Lawyers for the state of Missouri and for convicted murderer Russell Bucklew made their cases in federal appellate court Tuesday, but a decision about whether and how Bucklew should be executed could be several weeks away.
"We presented our argument today," Bucklew's attorney, Cheryl Pilate, said in an email to the Southeast Missourian. "There is no time line for a decision. Could be weeks. Maybe longer."
Bucklew, 46, had been scheduled to die by lethal injection at 12:01 a.m. May 21, but about six hours before his death warrant was set to expire, the U.S. Supreme Court stayed his execution to allow the federal 8th Circuit Court of Appeals more time to review his case.
Bucklew suffers from a rare condition called cavernous hemangioma that causes weakened blood vessels and large vascular tumors that obstruct his airways.
An Emory University medical professor who reviewed Bucklew's medical records has said the tumors could rupture during the execution process, causing him to choke to death on his own blood, or Bucklew's death could be prolonged and painful as a result of either drug interactions or problems with his circulation.
A key issue in the arguments Tuesday was whether Bucklew was obligated to suggest alternatives that would allow the state to execute him without violating his constitutional rights.
St. Louis Public Radio posts, "Appeals Court Hears Two Challenges Brought By Death Row Inmates," by Chris McDaniel.
On Tuesday morning, a federal appeals court heard arguments in two lawsuits brought by inmates on death row against the Department of Corrections, alleging the state's execution methods violate the Eighth Amendment, the constitutional ban on cruel and unusual punishment.

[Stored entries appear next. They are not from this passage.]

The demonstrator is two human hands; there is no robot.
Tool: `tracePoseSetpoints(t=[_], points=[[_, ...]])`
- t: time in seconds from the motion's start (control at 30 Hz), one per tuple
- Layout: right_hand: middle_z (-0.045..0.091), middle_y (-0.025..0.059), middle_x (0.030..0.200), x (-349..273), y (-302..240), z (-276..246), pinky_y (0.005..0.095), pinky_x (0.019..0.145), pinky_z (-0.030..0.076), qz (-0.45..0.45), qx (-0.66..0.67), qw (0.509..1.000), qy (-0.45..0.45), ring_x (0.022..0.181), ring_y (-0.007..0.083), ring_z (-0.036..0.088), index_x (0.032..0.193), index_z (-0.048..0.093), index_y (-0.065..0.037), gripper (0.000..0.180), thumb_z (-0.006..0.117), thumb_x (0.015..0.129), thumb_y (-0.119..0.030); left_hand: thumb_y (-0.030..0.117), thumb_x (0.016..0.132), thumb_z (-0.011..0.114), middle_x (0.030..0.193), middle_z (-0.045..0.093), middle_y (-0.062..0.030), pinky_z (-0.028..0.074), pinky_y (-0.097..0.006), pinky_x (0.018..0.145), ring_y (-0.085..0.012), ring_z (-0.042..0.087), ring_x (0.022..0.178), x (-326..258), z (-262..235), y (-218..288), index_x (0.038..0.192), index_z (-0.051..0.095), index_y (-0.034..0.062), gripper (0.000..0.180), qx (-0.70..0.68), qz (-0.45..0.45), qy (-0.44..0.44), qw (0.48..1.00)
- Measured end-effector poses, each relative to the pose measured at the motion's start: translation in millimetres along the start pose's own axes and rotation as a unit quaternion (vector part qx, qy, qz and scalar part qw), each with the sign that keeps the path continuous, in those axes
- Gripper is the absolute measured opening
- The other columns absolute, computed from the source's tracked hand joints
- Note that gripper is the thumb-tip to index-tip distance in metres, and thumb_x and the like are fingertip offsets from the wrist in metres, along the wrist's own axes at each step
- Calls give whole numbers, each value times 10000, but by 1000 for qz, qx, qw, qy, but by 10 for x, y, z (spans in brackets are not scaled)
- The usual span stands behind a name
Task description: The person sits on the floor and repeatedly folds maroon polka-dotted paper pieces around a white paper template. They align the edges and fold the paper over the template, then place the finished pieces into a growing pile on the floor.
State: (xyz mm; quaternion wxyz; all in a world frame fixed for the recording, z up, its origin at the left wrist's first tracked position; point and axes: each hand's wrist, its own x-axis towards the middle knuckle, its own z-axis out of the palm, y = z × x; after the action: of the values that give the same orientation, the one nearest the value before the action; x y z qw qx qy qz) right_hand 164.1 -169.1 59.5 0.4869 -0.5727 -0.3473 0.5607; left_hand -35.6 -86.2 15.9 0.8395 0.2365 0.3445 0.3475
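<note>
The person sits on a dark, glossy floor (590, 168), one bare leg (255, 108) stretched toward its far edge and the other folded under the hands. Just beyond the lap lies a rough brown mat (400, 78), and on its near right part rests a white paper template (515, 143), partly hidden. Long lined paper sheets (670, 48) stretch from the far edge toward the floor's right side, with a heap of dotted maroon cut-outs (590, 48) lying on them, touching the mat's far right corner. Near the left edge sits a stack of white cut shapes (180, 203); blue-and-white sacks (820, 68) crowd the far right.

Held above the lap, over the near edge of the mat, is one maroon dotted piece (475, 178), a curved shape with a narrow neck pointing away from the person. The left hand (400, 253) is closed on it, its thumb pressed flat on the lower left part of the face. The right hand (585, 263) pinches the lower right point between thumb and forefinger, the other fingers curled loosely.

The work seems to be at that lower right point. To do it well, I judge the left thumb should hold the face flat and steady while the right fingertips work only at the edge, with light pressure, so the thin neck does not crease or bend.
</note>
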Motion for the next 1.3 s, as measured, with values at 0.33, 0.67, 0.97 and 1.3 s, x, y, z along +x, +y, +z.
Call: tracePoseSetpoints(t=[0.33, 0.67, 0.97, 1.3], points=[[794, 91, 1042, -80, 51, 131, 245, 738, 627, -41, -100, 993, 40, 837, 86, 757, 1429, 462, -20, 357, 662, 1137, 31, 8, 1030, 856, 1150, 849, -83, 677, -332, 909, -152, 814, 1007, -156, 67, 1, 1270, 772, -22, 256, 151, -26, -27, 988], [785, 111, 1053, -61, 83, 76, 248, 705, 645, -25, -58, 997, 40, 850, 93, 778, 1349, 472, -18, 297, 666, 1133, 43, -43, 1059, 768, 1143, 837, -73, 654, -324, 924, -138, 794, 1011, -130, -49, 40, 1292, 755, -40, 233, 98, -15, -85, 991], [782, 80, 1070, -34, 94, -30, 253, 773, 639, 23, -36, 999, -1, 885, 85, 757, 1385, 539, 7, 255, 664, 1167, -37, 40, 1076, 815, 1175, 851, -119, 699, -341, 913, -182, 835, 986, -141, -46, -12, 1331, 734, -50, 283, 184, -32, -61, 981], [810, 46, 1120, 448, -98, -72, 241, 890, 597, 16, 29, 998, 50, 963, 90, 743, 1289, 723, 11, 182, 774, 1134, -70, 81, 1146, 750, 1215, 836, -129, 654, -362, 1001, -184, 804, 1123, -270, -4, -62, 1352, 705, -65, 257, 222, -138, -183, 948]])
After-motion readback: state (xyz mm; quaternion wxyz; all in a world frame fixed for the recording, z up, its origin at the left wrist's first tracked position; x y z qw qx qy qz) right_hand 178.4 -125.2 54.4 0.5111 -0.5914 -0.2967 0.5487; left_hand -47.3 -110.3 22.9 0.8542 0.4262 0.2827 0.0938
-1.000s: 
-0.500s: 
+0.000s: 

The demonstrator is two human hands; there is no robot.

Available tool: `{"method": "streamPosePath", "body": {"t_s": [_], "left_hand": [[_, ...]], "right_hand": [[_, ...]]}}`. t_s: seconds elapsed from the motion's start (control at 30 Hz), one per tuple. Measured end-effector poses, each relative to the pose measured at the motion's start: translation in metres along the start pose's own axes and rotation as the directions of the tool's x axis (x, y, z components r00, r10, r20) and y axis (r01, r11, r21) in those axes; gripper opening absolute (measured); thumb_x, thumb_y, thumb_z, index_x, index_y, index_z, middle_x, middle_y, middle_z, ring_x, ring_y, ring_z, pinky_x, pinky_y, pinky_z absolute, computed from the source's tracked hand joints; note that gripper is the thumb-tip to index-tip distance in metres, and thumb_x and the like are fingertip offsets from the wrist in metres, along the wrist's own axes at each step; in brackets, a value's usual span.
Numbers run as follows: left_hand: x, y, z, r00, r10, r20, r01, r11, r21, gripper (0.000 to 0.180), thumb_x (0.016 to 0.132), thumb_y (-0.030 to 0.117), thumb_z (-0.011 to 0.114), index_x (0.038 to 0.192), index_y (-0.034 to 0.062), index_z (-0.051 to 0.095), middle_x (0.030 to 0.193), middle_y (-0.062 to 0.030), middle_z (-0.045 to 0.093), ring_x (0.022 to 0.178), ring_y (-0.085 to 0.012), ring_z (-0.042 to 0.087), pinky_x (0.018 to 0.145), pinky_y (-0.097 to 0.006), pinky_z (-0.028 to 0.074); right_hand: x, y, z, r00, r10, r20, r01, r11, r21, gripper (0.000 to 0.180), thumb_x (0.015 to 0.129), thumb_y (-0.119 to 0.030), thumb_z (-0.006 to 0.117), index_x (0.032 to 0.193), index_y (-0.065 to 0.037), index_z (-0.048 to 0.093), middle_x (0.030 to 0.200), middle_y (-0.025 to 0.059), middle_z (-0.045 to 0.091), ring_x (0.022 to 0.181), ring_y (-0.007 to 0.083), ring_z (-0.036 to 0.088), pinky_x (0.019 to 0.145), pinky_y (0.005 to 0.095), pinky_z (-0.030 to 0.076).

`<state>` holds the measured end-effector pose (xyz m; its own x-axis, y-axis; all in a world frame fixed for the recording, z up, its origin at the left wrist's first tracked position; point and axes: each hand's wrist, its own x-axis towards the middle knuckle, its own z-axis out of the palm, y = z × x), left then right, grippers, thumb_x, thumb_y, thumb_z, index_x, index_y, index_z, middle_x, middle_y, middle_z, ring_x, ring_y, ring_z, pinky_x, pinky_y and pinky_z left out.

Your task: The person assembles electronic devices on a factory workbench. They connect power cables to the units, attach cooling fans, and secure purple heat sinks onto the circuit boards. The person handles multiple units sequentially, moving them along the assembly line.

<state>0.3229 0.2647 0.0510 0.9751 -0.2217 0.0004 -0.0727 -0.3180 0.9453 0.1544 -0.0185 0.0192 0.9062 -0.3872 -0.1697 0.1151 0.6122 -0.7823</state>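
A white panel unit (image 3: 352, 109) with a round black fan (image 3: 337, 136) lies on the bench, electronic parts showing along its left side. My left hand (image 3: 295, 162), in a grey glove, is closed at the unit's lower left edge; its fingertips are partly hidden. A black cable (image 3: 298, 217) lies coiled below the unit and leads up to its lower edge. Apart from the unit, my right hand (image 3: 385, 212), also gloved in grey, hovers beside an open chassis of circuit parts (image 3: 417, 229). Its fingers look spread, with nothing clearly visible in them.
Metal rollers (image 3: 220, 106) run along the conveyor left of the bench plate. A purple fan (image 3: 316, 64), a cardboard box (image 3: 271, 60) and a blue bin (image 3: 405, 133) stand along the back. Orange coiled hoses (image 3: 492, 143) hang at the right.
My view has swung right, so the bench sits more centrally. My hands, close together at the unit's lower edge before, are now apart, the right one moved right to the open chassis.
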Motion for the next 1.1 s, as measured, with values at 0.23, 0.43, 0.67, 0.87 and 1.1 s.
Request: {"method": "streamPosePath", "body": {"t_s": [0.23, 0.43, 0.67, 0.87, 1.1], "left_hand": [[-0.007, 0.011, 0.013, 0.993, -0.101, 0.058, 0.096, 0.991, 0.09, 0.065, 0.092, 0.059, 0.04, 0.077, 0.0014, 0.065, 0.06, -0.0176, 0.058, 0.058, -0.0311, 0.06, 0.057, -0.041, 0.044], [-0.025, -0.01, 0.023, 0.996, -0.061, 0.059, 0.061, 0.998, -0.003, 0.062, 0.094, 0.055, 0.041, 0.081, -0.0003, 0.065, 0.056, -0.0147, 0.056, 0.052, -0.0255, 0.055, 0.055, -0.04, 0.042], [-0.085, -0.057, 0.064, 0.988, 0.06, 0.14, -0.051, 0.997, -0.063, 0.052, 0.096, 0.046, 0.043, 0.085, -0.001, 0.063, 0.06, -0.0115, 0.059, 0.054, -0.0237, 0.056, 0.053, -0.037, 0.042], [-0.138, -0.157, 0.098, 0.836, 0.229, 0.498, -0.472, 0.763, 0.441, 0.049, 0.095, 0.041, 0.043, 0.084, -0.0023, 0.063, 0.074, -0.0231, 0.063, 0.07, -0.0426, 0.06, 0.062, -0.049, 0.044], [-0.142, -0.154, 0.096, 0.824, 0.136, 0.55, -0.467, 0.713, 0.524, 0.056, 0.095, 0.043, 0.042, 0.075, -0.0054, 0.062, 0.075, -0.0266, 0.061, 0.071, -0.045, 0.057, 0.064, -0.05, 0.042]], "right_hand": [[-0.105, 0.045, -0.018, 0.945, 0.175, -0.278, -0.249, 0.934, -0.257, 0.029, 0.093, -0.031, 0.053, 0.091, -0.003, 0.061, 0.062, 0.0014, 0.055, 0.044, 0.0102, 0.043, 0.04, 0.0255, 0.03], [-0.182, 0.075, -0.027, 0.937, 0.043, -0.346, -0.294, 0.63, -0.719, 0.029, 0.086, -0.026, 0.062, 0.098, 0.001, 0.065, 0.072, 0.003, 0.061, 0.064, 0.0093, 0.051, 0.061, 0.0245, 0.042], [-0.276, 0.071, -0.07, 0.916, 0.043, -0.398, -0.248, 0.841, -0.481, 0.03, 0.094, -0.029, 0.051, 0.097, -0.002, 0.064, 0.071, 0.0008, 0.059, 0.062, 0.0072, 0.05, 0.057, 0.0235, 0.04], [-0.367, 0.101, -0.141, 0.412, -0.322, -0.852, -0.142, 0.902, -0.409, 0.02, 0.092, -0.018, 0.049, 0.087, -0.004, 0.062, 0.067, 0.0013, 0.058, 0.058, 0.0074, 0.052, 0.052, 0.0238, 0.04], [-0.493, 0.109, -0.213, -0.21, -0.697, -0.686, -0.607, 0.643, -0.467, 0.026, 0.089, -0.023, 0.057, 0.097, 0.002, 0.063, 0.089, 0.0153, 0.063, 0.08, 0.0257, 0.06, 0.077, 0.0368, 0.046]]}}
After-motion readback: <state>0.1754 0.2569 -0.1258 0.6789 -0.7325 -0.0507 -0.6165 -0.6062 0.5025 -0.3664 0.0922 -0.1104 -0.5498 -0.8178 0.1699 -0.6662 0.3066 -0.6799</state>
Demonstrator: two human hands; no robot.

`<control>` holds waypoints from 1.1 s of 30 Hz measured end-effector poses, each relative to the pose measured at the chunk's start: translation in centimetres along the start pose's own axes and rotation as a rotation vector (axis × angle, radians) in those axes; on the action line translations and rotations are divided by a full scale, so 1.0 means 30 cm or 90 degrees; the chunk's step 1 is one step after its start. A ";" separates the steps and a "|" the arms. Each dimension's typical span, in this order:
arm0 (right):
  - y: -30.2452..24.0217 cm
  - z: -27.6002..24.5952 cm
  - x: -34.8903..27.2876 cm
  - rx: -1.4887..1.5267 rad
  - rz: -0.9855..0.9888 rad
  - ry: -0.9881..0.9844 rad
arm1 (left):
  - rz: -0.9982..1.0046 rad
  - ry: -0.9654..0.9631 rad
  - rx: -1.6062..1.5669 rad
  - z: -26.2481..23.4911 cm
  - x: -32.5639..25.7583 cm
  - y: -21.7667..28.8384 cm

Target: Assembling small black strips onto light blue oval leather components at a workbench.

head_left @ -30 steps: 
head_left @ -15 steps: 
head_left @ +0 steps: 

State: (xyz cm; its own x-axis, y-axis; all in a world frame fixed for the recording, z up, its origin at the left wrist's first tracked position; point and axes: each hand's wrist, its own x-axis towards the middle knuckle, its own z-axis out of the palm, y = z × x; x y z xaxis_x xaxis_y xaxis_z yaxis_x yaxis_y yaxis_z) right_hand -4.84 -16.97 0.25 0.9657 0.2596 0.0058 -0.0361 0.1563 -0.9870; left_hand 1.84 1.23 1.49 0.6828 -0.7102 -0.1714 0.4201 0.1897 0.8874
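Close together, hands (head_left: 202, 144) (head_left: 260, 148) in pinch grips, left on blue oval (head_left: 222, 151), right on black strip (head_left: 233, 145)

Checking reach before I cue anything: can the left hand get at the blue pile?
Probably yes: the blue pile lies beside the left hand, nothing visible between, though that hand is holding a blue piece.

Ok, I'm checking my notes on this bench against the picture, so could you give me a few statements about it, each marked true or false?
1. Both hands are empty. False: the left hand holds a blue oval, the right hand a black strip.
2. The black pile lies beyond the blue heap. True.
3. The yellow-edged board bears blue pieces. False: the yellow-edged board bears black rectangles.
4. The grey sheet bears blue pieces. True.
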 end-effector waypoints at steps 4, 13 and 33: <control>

Missouri uses pentobarbital mixed by an anonymous compounding pharmacy in what the state has claimed is a one-drug protocol. A St. Louis Public Radio investigation revealed last week that the state has also been injecting significant amounts of another drug, midazolam, into inmates on death row.
Two cases are before the court: one brought by a consortium of inmates on death row. The other is brought by an inmate whose execution was halted by the U.S. Supreme Court after medical experts examined him, and said his tumors would likely make his execution a grisly affair.